Я не успеваю ничего сообразить, как он прижимается губами к моим губам и обнимает за плечи.
Не соображаю я, и когда отталкиваю его и ухожу, хлопнув дверью и забыв, что сейчас всего шесть утра. Коломбина молнией вылетает из своей гримерной.
- Что-то произошло? – потряхивая кудрями, спрашивает она.
- Все в норме, все отлично, - отвечаю я и вытираю губы тыльной стороной ладони.
- Почему ты хлопал дверью? – продолжает допрос Коломбина.
Я задумываюсь на секунду.
- Сквозняк, - отвечаю я и иду в кухню.
Мне было неприятно? Мне не понравилось? Мне было противно? Нет, нет и еще раз нет. Тогда что со мной происходит? Что?
Я сворачиваю на полпути и возвращаюсь в гримерку. Арлекин сидит на кровати, обхватив голову руками.

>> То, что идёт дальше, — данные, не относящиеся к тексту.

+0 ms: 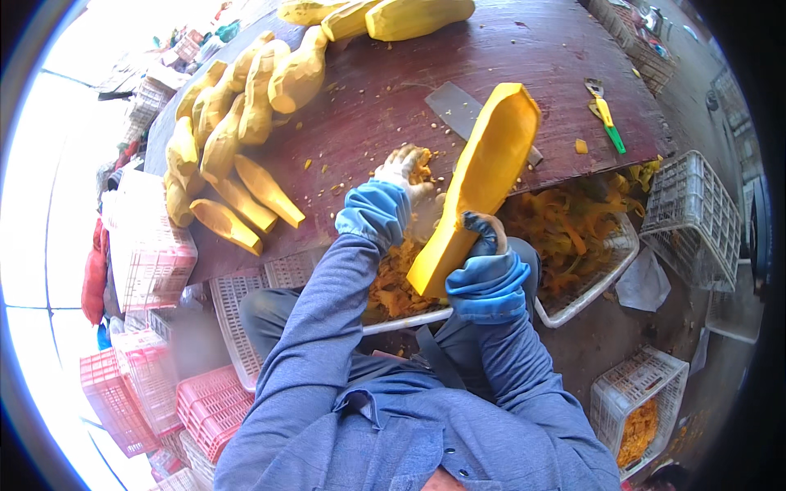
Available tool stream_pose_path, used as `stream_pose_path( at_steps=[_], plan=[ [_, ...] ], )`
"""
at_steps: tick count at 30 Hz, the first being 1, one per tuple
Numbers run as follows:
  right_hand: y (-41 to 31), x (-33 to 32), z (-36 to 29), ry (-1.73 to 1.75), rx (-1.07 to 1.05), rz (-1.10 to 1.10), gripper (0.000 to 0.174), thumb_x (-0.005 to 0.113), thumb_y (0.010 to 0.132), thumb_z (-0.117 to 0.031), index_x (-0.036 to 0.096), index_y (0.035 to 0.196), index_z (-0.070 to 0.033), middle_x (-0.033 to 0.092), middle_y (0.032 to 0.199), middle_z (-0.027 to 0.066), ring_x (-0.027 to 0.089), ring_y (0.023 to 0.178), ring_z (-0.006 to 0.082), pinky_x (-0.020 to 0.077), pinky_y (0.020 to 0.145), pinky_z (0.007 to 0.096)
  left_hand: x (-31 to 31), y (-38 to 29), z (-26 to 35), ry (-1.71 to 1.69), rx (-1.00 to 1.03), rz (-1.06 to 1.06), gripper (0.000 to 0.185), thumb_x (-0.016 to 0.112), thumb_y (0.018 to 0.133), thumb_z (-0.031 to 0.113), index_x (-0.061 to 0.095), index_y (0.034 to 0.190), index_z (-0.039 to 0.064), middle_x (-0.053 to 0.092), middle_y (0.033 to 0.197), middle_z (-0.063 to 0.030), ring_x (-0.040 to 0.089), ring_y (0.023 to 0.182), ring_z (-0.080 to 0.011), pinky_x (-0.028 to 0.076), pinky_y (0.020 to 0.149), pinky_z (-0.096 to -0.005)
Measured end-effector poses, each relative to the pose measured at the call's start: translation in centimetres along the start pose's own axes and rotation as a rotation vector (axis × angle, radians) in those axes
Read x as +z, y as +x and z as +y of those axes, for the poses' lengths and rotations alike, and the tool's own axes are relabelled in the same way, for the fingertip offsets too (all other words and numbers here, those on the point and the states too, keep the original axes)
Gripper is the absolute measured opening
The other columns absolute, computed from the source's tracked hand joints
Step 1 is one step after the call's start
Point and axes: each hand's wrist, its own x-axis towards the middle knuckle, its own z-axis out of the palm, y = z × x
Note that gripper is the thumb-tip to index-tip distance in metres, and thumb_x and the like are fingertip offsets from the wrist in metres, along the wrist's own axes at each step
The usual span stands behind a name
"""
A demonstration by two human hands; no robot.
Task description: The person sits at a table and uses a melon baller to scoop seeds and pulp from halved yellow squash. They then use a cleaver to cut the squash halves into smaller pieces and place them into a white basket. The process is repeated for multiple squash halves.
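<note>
In my right hand (485, 233), gloved, is a peeled, hollowed half of a long squash (485, 166), tilted with its wide end away from me and its orange cavity showing. My left hand (405, 175), in a pale glove, is at the near edge of the dark red wooden table (381, 80) with orange squash pulp (422, 167) in its fingers. Beyond the squash half lies a flat metal blade (454, 107). Scattered seeds dot the tabletop. A vegetable peeler (605, 115) with a yellow and green handle lies at the right.
Peeled squashes (245, 86) and several cut halves (267, 190) cover the table's left side. Below the near edge are a crate of pulp (399, 276) and a crate of peelings (571, 227). Plastic crates (215, 405) stand left, others (694, 221) right.
</note>
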Motion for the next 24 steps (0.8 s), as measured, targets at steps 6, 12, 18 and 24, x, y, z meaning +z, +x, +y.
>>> stream_pose_path(
  at_steps=[6,12,18,24],
  plan=[
    [1.2,2.0,-2.7,0.257,0.422,0.115,0.027,0.066,0.094,-0.020,0.072,0.108,0.003,0.075,0.099,0.0108,0.072,0.091,0.0201,0.0579,0.091,0.0332,5.9,-7.1,-3.2,0.031,0.405,0.261,0.048,0.079,0.085,0.030,0.069,0.127,0.009,0.071,0.125,-0.0164,0.064,0.124,-0.0402,0.052,0.108,-0.0505],
    [0.7,2.8,-3.4,-0.005,0.257,-0.054,0.024,0.065,0.100,-0.017,0.071,0.114,0.001,0.074,0.105,0.0097,0.071,0.096,0.0184,0.0578,0.092,0.0315,3.4,-18.5,-3.0,-0.944,-0.199,-0.111,0.040,0.074,0.092,0.031,0.073,0.121,0.003,0.076,0.113,-0.0118,0.069,0.114,-0.0252,0.054,0.098,-0.0414],
    [0.8,4.3,-1.3,0.180,0.504,-0.182,0.029,0.077,0.094,-0.024,0.075,0.111,0.000,0.077,0.095,0.0073,0.075,0.085,0.0183,0.0605,0.082,0.0311,2.7,-19.7,1.1,-1.271,-0.229,-0.168,0.079,0.090,0.079,0.023,0.055,0.145,0.000,0.071,0.129,-0.0103,0.071,0.111,-0.0227,0.057,0.096,-0.0386],
    [2.4,4.6,-2.9,-0.612,0.326,-0.571,0.051,0.076,0.097,-0.038,0.072,0.127,0.004,0.079,0.108,0.0149,0.073,0.101,0.0196,0.0569,0.091,0.0359,3.1,-22.5,1.4,-1.365,-0.232,-0.026,0.072,0.087,0.068,0.012,0.064,0.135,-0.002,0.074,0.116,-0.0100,0.072,0.104,-0.0237,0.056,0.097,-0.0392]
  ],
)
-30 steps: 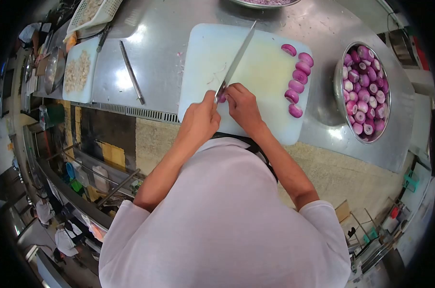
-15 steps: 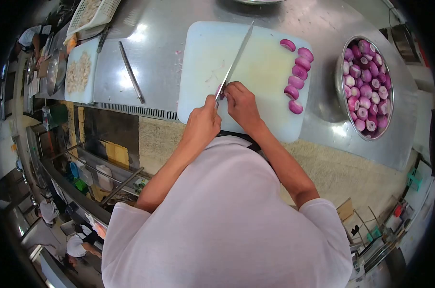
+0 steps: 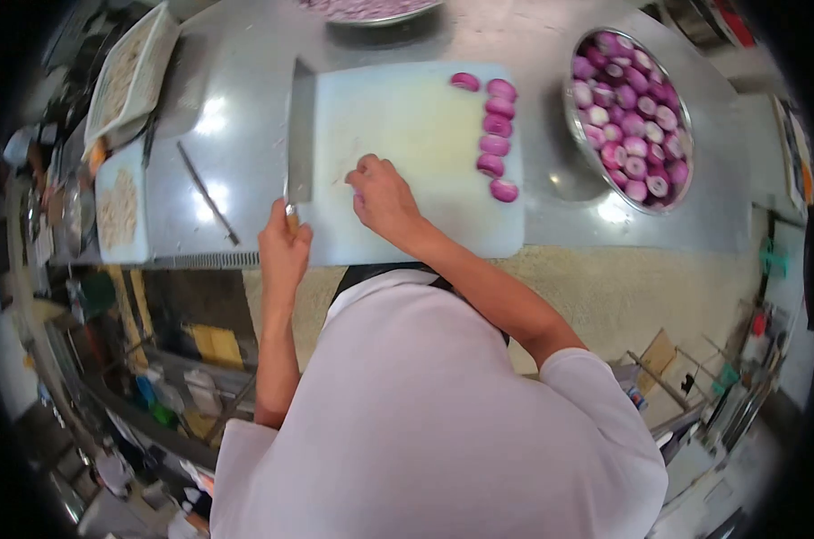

- Арлекин, - зову я его, и, когда он не отвечает, сажусь рядом, кладу руку на плечо. Он вздрагивает, и я замечаю, что по щекам бегут слезы.
- Арлекин, ты что? Ты что?
Он всхлипывает и утыкается носом мне в грудь, а я неумело глажу его по взъерошенным рыжим волосам.
Спустя две недели Арлекин умер. От лихорадки, как и жена Панталоне. Я многого не успел ему сказать.
Теперь в театр возьмут нового Арлекина. Он будет плясать на публике и смывать краску с лица перед зеркалом в гримерке. И вскоре он забудет, что когда-то он был вовсе не Арлекином...
Но это будет позже. А сейчас...
Сейчас я понимаю, что Богу был нужен еще один ангел.